En recherche d’une stature présidentielle, Marine Le Pen entend porter haut les couleurs de l’extrême droite. La candidate du Front National à l’élection présidentielle française s’était rendue la semaine dernière à N’Djamena où elle rencontra le président Idriss Déby Itno et fut même reçue à l’Assemblée Nationale du Tchad. Le président tchadien est le deuxième Chef d’Etat qu’elle rencontre après le libanais Michel Aoun et bien avant le président russe Vladimir Poutine. Elle veut ardemment rompre avec son image d’épouvante à l’international, même si pour cela, il faut mettre en péril des intérêts français aussi enracinés que le Franc CFA.
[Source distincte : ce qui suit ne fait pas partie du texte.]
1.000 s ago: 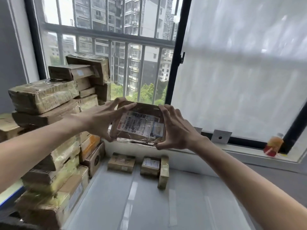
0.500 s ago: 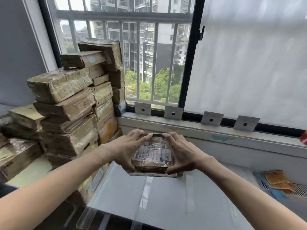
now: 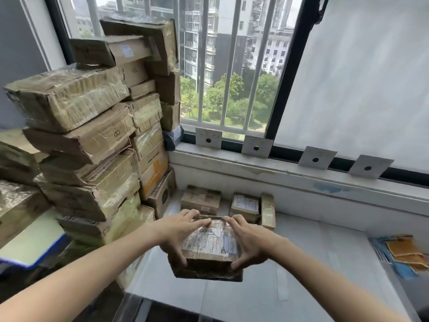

Avec la montée du populisme un peu partout dans le monde, Marine Le Pen croit son heure arrivée. La suite logique, selon elle du BREXIT, de l’élection de Donald Trump ainsi que de la percée des partis politiques et mouvements anti-immigration et anti-musulman dans le monde occidental, serait son élection à l’Elysée. Pour y parvenir, elle n’hésite pas à jouer sur la corde sensible aussi bien en France qu’en Afrique. Alors qu’en Hexagone, elle prône haut et fort la sortie de la France de la zone euro, en Afrique, elle profiterait de l’indignation généralisée contre le Franc CFA pour dire qu’il est un « inconvénient économique » pour le continent noir.
Mais, à trop tirer sur la corde du populisme, ne serait-elle pas en train de se piéger, si toutefois, elle accédait à la magistrature suprême ? Peut-être qu’elle devrait demander à un certain Donald Trump qui peine aujourd’hui à mettre en œuvre ses promesses électorales les plus populistes, comme construire un mur séparant les USA du Mexique au frais du Mexique ou à abroger l’Obamacare. Elle oublie peut-être que l’on soit un puissant Etat, faible ou petit, riche ou pauvre dans le concert des Nations, que la Realpolitik s’applique à tous. Et si, le Franc CFA était un inconvénient économique pour les pays africains qui l’utilisent, il ne l’est point pour l’Hexagone qui en profite de ses avantages multiples auprès de son Trésor Public en ne cédant que de piètres droits de tirages aux africains.
Alors, peut-on défendre les intérêts exclusifs de sa Patrie tout en jouant la carte du populisme à outrance ?
A titre de rappel, dans un de nos articles intitulé « Quand des dirigeants africains se livrent à une servitude volontaire au profit de la France à travers le Franc CFA » du 18 novembre 2016, nous attirions l’attention de nos lecteurs sur les avantages dont jouit la France à travers le F CFA. Des passages de cet article recèle de précieuses informations que Marine Le Pen ne devrait ignorer : « Le Trésor Public français garantit la convertibilité des Franc CFA et comoriens dans n’importe quelle autre monnaie. En échange, 50% des réserves de CFA et celles de 65 % du Franc comorien doivent être déposées sur les comptes du Trésor Public français. 3- Le taux de parité entre les Franc CFA ou comorien et l’Euro est fixe, 1 euro étant égal à 655, 957 F CFA depuis 1999. (…) Dans les pays de l’UEMOA, les sociétés françaises assurent 50% des investissements étrangers. Concernant les banques, Société Générale, BNP Paribas et LCL représentent à elles seules, 70% du chiffre d’affaires des banques. (…)»
La candidate du FN qui prend soin de mettre toutes les chances de son côté, même sans être diplômée en économie de la Sorbonne, devrait comprendre les mécanismes de fonctionnement ainsi que les avantages énormissimes plus qu’indispensables qu’offre l’arrimage du Franc CFA à l’Euro. Il est difficile d’imaginer que Marine Le Pen ignorerait cet état de fait si évident. L’idée qu’elle fasse fit de l’apport du CFA dans les caisses du Trésor Public français est alors plus que plausible. Elle pourrait en faire abstraction uniquement pour des visées électoralistes sous fond, bien sûr, de populisme. Les africains ne devraient pas en croire un mot et être dupes quant aux déclarations de bonne volonté de la candidate du FN qui promet d’aider les pays africains à recouvrer leur souveraineté monétaire si elle était élue présidente d’une République qui a façonné cet asservissement de l’Afrique. En le faisant, elle ramerait à contre-courant des intérêts français. Que nul ne s’y trompe, une probable sortie de la France de la zone euro ne changerait en rien la main basse du Trésor français sur le juteux CFA. Rappelons que cet arrimage monétaire entre la France et ses anciennes colonies date de 1945.